▶ [Brief]: Whenever a line carries the word "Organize", pull it out of the entries.

────────

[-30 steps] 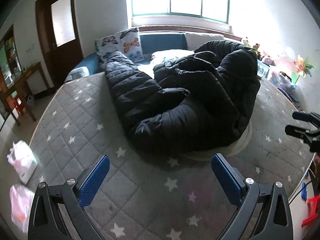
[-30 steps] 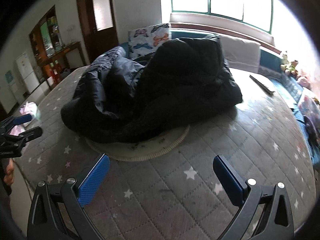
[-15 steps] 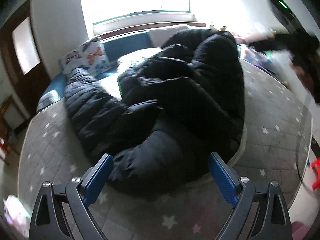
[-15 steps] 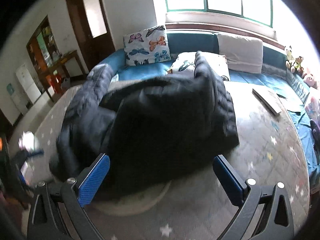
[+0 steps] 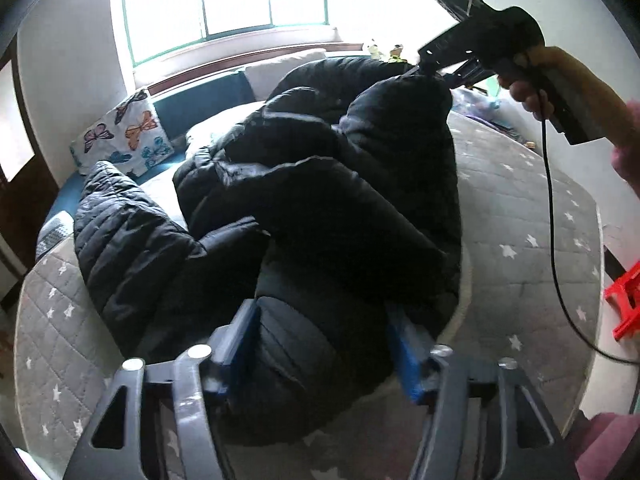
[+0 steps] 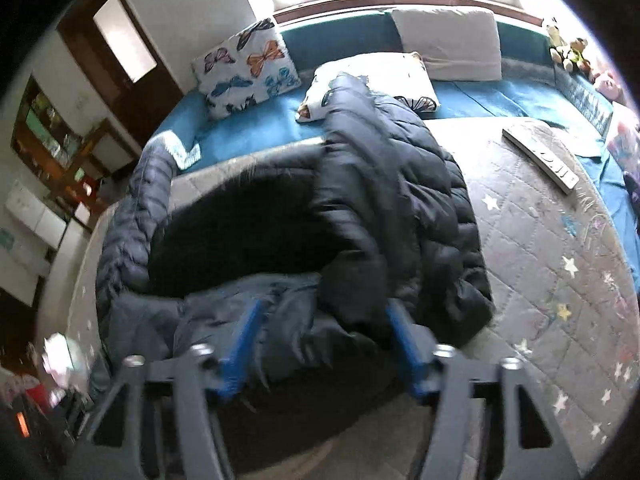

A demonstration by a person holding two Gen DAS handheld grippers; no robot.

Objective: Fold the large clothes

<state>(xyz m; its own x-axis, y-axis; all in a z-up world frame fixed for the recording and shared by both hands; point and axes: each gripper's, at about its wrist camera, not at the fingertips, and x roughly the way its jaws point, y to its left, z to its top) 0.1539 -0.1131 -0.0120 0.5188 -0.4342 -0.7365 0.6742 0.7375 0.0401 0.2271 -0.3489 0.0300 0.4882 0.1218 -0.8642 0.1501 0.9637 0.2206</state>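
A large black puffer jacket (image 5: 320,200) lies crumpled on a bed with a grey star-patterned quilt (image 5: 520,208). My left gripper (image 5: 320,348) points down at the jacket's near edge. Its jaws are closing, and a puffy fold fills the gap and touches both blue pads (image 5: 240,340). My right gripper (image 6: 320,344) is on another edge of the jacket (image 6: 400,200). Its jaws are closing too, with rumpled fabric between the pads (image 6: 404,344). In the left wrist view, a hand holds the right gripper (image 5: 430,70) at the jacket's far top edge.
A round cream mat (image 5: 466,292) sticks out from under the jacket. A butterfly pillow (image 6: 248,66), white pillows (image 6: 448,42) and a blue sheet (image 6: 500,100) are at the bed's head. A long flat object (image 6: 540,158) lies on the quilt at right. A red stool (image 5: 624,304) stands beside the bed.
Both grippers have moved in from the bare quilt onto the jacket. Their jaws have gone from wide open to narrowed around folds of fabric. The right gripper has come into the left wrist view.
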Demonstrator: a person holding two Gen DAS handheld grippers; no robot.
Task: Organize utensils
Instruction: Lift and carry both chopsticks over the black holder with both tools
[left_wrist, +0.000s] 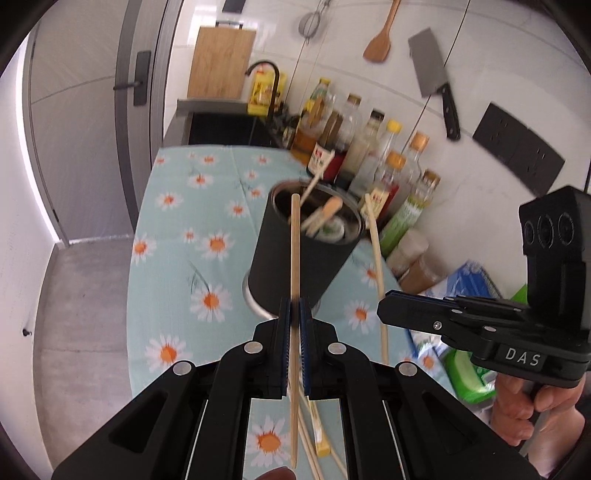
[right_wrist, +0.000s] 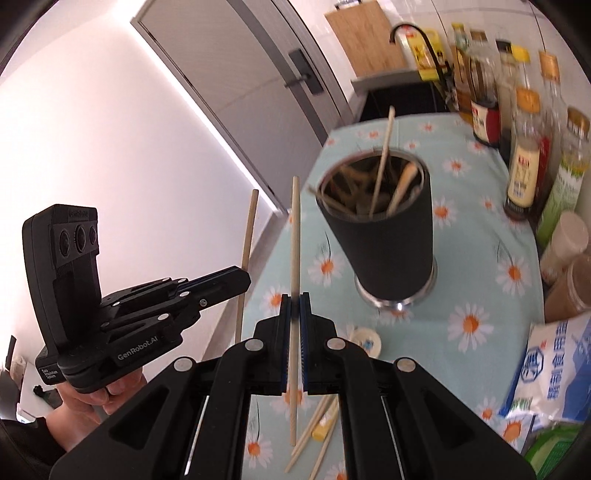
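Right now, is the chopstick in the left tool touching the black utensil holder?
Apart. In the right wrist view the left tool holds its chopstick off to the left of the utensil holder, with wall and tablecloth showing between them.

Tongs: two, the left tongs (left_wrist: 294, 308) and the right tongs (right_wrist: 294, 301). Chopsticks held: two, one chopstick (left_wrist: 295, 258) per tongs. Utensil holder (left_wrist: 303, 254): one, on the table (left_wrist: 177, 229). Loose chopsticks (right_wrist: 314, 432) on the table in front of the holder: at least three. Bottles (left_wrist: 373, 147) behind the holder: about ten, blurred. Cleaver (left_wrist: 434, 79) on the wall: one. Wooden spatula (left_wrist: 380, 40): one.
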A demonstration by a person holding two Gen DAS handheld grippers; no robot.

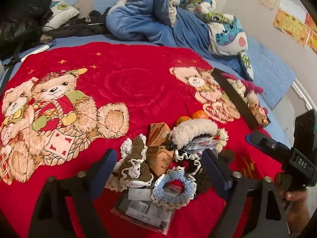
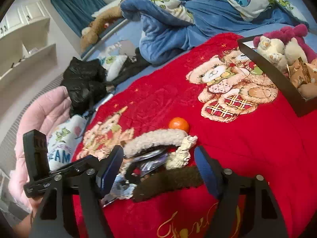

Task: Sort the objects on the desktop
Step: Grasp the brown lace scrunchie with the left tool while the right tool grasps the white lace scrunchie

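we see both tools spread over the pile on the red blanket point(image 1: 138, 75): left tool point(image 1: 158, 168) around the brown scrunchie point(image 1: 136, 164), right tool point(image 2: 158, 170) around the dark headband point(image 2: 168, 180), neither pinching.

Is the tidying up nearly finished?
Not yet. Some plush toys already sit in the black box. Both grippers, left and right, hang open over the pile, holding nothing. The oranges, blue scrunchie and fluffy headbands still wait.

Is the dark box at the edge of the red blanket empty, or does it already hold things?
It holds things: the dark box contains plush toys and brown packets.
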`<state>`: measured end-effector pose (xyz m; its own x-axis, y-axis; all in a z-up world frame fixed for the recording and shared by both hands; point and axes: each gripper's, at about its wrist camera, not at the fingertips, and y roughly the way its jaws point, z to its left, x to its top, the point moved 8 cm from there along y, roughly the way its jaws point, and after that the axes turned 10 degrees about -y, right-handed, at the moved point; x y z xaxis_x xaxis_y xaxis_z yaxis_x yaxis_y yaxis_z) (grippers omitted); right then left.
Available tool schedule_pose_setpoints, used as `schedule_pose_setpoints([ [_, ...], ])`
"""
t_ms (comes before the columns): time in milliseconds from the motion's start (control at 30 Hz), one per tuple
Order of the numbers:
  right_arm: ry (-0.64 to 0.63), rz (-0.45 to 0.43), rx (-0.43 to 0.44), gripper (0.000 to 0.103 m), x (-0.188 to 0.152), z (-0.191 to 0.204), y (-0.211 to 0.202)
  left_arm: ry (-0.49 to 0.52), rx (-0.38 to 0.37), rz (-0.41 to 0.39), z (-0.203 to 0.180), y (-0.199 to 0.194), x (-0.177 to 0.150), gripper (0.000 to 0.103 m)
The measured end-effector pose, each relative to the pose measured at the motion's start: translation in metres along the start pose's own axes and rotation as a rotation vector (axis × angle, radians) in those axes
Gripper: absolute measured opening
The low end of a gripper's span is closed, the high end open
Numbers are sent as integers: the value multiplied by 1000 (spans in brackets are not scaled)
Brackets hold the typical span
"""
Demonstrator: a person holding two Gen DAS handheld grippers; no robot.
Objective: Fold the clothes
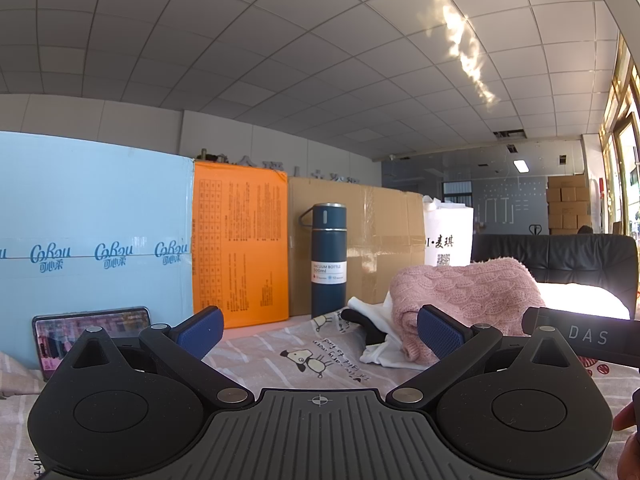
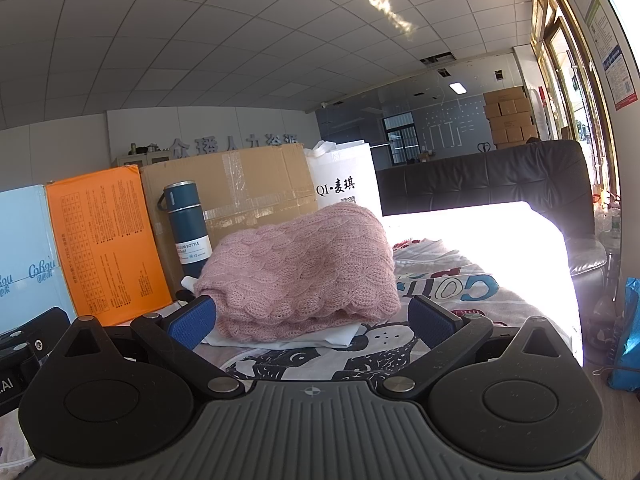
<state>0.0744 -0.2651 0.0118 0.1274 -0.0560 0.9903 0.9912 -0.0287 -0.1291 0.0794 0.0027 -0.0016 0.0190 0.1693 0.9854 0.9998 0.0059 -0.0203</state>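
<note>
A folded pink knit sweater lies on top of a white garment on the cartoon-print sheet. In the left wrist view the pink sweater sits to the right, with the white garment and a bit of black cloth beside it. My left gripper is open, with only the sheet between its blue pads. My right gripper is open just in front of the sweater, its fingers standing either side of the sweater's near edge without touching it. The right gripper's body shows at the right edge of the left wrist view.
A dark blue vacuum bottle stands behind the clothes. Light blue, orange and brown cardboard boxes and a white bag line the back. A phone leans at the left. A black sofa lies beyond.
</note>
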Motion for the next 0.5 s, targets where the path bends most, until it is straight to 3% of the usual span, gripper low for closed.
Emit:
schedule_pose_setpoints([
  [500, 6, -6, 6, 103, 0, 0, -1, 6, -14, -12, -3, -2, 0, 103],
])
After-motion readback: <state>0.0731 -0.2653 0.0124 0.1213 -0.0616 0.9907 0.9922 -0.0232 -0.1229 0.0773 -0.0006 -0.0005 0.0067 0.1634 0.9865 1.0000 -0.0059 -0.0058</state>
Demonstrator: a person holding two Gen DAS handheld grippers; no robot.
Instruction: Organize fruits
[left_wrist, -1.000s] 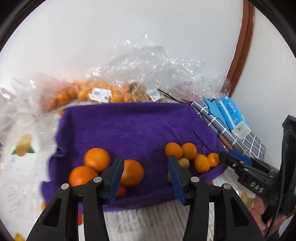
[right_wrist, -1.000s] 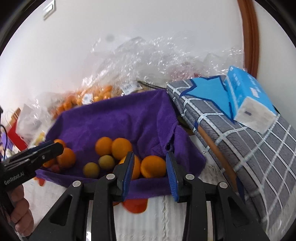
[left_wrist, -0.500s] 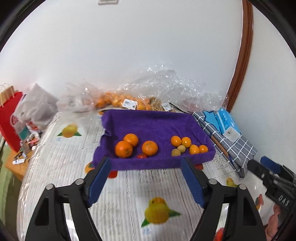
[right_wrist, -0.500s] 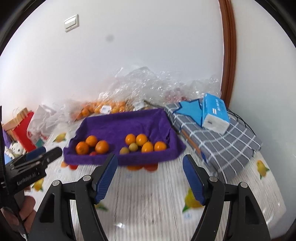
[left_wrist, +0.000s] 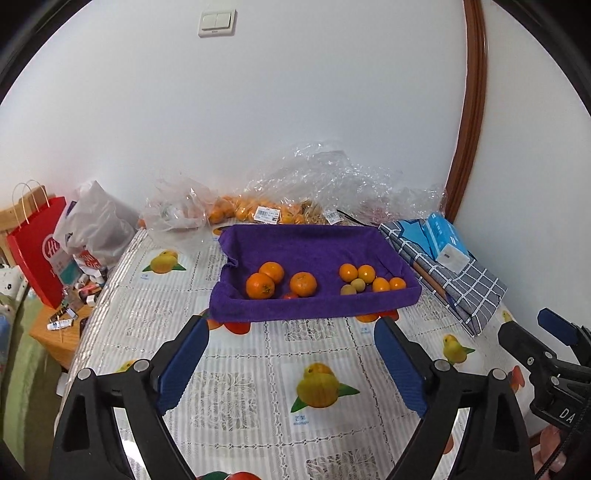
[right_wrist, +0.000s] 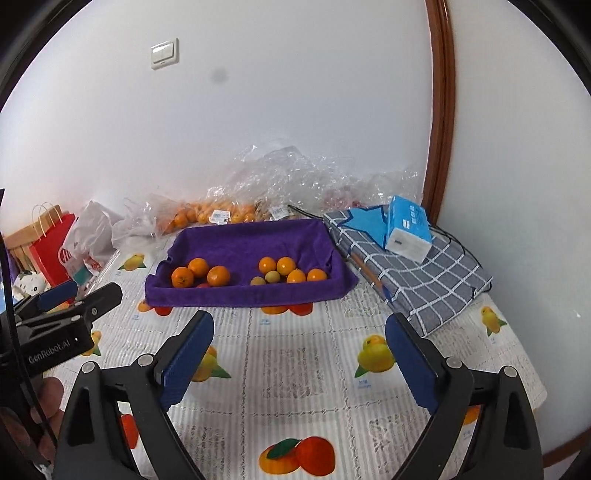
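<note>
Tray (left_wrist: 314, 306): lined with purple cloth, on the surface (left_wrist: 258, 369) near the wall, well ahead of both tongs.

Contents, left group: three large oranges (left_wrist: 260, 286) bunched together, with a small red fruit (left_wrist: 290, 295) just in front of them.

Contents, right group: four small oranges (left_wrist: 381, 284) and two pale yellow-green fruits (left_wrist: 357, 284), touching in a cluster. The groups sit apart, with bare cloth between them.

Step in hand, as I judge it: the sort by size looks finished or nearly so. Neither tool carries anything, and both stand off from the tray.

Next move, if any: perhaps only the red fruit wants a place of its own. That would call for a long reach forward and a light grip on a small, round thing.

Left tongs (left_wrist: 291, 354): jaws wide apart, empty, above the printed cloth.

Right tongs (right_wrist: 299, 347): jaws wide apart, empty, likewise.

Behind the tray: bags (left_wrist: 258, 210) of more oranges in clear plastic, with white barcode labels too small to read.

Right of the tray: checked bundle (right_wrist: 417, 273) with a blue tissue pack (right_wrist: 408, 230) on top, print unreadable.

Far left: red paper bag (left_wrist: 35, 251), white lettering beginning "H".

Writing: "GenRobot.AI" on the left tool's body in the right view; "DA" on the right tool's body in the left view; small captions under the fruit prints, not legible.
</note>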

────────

▶ [Response area]:
Task: Organize utensils
Instruction: Organize fruits

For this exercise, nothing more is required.